● **WHAT IS BEING ASKED**:
Restate each line below word for word, skipping every picture.
»»
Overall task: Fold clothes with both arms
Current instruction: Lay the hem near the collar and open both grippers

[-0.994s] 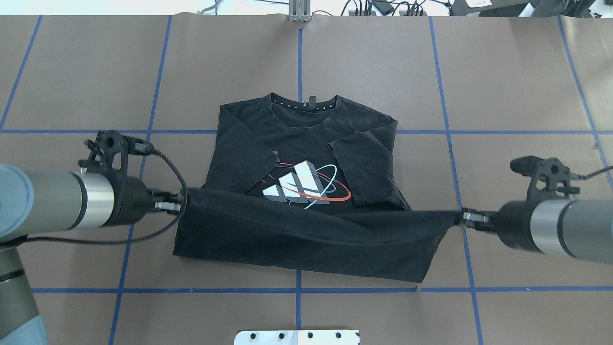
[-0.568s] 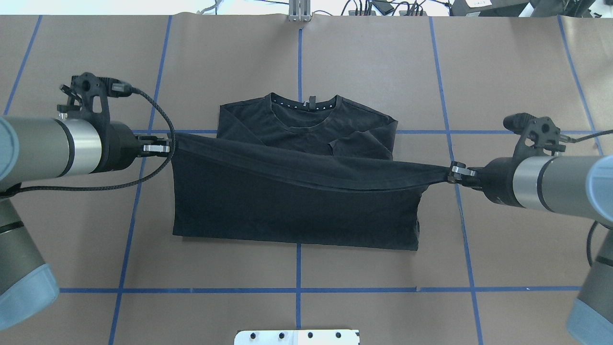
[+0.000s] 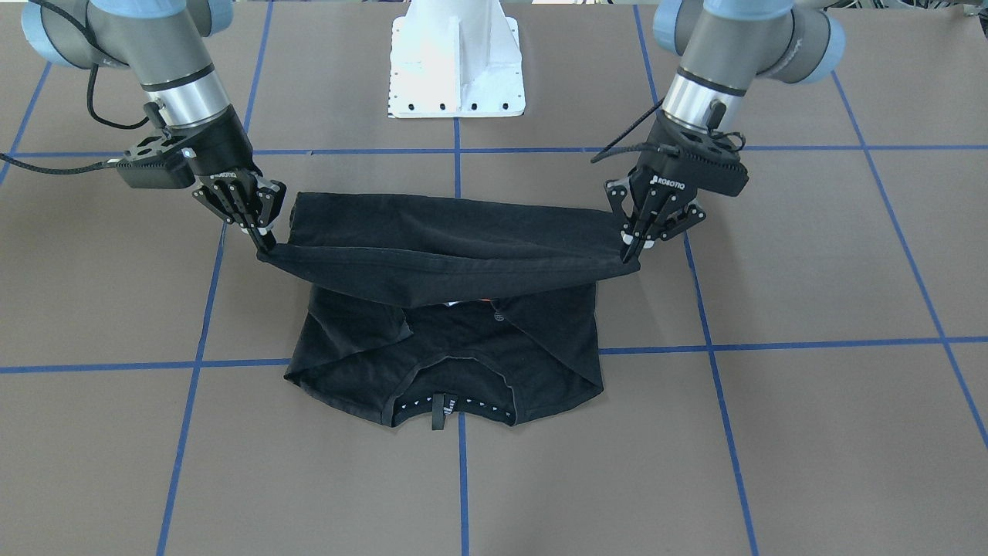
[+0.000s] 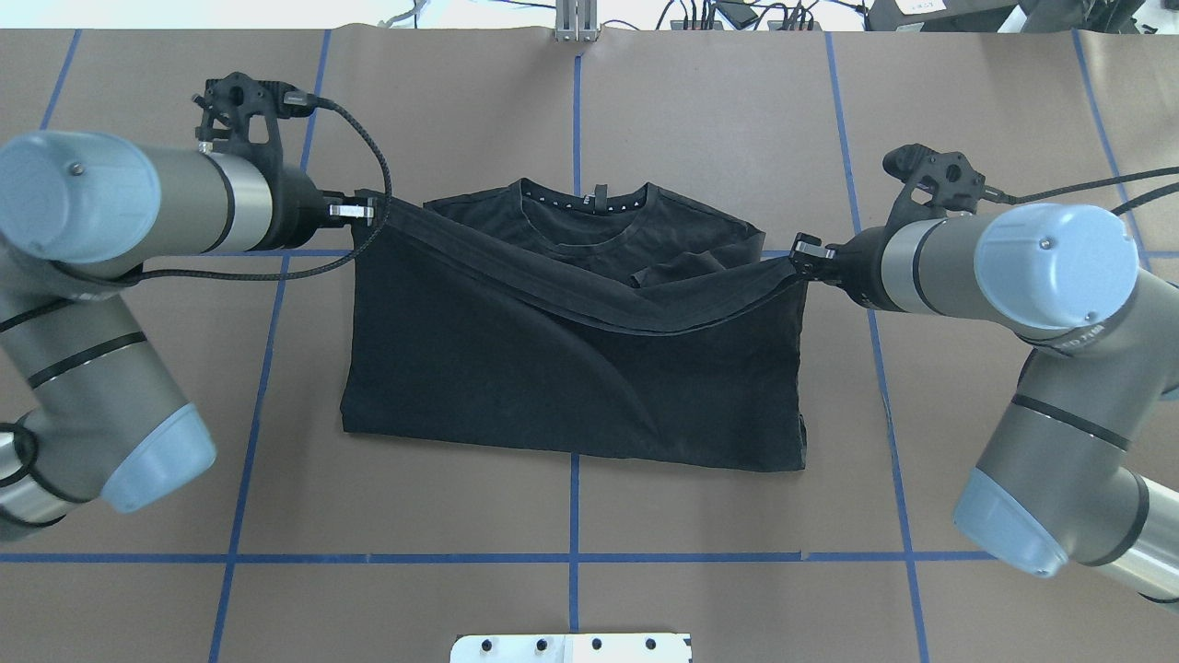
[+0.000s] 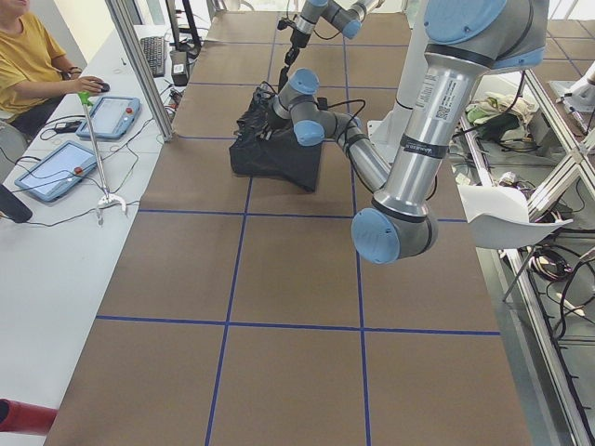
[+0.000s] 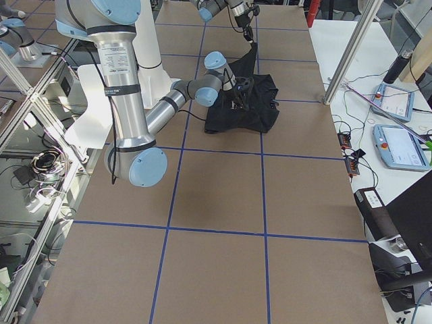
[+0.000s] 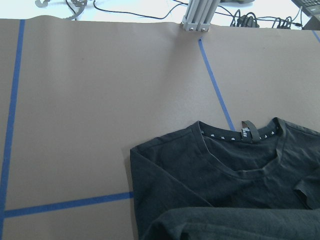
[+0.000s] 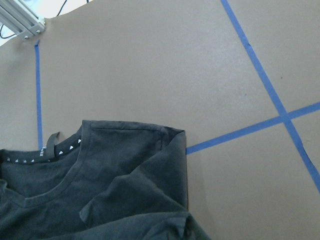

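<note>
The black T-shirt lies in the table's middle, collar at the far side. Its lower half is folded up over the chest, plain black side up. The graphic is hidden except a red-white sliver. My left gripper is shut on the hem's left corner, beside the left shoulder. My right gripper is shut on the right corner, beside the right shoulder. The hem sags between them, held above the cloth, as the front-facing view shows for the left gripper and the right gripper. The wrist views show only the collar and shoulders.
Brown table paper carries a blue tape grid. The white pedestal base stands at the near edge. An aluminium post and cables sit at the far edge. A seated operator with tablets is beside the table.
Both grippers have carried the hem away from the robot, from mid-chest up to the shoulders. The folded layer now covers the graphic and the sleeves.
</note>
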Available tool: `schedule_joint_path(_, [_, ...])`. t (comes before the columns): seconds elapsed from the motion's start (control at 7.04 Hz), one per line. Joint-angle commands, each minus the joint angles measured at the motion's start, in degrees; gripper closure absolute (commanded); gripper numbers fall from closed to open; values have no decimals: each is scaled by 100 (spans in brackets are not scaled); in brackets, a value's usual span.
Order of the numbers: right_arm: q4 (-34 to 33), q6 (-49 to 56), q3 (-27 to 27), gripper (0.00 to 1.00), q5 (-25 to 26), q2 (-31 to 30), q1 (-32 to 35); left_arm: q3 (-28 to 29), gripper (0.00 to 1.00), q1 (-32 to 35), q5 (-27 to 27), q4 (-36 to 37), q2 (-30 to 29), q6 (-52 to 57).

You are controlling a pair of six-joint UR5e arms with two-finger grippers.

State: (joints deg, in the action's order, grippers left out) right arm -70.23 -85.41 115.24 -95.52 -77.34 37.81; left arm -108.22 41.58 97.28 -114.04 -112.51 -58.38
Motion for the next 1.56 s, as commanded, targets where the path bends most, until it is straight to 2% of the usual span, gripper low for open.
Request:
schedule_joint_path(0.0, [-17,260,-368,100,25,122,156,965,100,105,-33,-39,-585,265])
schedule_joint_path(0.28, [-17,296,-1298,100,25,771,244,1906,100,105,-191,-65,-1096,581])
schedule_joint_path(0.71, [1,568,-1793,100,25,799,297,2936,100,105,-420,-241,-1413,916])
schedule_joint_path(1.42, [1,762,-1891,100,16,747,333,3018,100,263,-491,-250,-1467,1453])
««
● **SOLUTION TO THIS PROBLEM**:
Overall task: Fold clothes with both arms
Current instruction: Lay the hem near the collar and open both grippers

[-0.994s] 
[-0.568s] 
[+0.000s] 
[+0.000s] 
[+0.000s] 
[+0.000s] 
[+0.000s] 
[+0.000s] 

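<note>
The black T-shirt lies in the table's middle, collar at the far side. Its lower half is folded up over the chest, plain black side up. The graphic is hidden except a red-white sliver. My left gripper is shut on the hem's left corner, beside the left shoulder. My right gripper is shut on the right corner, beside the right shoulder. The hem sags between them, held above the cloth, as the front-facing view shows for the left gripper and the right gripper. The wrist views show only the collar and shoulders.
Brown table paper carries a blue tape grid. The white pedestal base stands at the near edge. An aluminium post and cables sit at the far edge. A seated operator with tablets is beside the table.
Both grippers have carried the hem away from the robot, from mid-chest up to the shoulders. The folded layer now covers the graphic and the sleeves.
</note>
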Available tool: `schedule_joint_path(_, [_, ...])`. t (comes before the columns): seconds elapsed from the motion's start (control at 7.04 Hz), one per line. Joint-angle commands, each minus the joint angles measured at the motion's start, in degrees; gripper closure absolute (commanded); gripper numbers fall from closed to open; values have no decimals: each is scaled by 100 (spans in brackets are not scaled); in brackets, a value's usual span.
Order of the numbers: right_arm: q4 (-34 to 33), q6 (-49 to 56), q3 (-27 to 27), gripper (0.00 to 1.00), q5 (-25 to 26), q2 (-31 to 30), q1 (-32 to 35); left_arm: q3 (-28 to 29), gripper (0.00 to 1.00), q1 (-32 to 35), q5 (-27 to 27), q4 (-36 to 37), q2 (-30 to 29), q6 (-52 to 57).

You are controlling a pair of six-joint UR5e arms with two-finger grippers.

State: (joints deg, in the action's order, grippers left out) right arm -70.23 -85.41 115.24 -95.52 -77.34 37.81; left arm -108.22 41.58 97.28 -114.04 -112.51 -58.38
Motion for the next 1.56 s, as commanded, targets where the path bends most, until it is straight to 2% of the usual span, gripper low for open.
Request:
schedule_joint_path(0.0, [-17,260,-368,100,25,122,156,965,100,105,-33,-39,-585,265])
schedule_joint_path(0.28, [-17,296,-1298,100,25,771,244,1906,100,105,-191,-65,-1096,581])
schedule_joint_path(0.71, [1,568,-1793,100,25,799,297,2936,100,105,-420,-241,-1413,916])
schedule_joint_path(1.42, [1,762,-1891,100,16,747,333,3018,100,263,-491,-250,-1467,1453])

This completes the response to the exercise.